EXERCISE OBJECTIVE
Where a line below holds the string "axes", copy that line.

RAW DATA
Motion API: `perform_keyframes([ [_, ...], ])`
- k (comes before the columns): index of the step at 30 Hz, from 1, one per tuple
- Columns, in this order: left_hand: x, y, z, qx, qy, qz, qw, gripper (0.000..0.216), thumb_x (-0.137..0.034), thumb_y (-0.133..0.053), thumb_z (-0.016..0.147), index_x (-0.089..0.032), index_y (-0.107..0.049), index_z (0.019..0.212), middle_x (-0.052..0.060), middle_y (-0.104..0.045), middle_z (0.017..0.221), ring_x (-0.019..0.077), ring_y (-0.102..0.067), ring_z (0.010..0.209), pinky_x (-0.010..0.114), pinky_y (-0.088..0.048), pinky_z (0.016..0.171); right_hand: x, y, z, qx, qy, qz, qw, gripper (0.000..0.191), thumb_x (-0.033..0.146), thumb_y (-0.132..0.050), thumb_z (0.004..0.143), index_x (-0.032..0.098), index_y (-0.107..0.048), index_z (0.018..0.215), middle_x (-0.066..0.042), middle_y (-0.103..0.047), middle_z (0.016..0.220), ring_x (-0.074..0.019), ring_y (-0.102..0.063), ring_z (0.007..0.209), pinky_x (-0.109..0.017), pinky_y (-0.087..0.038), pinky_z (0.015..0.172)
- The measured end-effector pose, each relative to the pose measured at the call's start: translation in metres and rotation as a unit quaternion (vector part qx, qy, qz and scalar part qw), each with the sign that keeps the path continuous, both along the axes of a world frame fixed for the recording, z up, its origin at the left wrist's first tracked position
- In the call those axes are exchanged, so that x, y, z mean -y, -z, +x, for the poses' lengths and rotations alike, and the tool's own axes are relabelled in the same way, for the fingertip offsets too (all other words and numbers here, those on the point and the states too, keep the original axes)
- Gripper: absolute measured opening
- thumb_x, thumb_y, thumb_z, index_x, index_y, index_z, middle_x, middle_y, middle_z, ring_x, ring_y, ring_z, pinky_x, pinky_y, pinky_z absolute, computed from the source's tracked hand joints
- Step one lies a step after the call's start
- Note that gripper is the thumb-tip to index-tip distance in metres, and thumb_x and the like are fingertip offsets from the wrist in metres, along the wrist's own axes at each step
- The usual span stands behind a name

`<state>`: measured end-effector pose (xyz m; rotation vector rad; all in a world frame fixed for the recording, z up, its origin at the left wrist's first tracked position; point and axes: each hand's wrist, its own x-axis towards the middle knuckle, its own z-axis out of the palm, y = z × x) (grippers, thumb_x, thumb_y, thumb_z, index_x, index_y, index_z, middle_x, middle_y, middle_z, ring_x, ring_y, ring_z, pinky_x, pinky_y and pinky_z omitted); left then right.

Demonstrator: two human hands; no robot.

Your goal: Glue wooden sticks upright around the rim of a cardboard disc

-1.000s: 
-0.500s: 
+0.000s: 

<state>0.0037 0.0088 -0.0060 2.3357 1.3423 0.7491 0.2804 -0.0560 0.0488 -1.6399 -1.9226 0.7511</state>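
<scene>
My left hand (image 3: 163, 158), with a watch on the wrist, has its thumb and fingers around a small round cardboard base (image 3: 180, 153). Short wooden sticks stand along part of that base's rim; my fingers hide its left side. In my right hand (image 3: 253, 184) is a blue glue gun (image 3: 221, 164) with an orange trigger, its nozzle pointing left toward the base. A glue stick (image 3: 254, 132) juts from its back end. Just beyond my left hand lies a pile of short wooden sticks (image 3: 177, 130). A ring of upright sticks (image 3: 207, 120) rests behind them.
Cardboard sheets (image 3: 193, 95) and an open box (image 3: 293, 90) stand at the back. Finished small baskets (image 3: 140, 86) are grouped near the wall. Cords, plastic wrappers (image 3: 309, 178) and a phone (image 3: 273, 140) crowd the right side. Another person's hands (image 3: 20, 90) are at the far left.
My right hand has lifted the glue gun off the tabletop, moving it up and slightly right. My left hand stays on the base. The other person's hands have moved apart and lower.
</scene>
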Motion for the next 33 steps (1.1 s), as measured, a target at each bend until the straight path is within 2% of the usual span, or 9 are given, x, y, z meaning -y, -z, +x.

SOLUTION FOR THIS TASK
- The measured end-effector pose, each relative to the pose measured at the call's start: translation in metres and rotation as a unit quaternion (vector part qx, qy, qz and scalar part qw), each with the sign that keeps the path continuous, both along the axes of a world frame fixed for the recording, z up, its origin at the left wrist's first tracked position
- In the call those axes are exchanged, so that x, y, z mean -y, -z, +x, for the poses' lengths and rotations alike, and the tool's own axes are relabelled in the same way, for the fingertip offsets too (all other words and numbers here, those on the point and the states too, keep the original axes)
- Note that gripper is the thumb-tip to index-tip distance in metres, and thumb_x and the like are fingertip offsets from the wrist in metres, along the wrist's own axes at each step
`<state>`: measured end-effector pose (xyz m; rotation vector rad; all in a world frame fixed for the recording, z up, its origin at the left wrist's first tracked position; point and axes: each hand's wrist, its own x-axis towards the middle knuckle, its own z-axis out of the palm, y = z × x) (grippers, thumb_x, thumb_y, thumb_z, index_x, index_y, index_z, middle_x, middle_y, middle_z, ring_x, ring_y, ring_z, pinky_x, pinky_y and pinky_z omitted); left then right.

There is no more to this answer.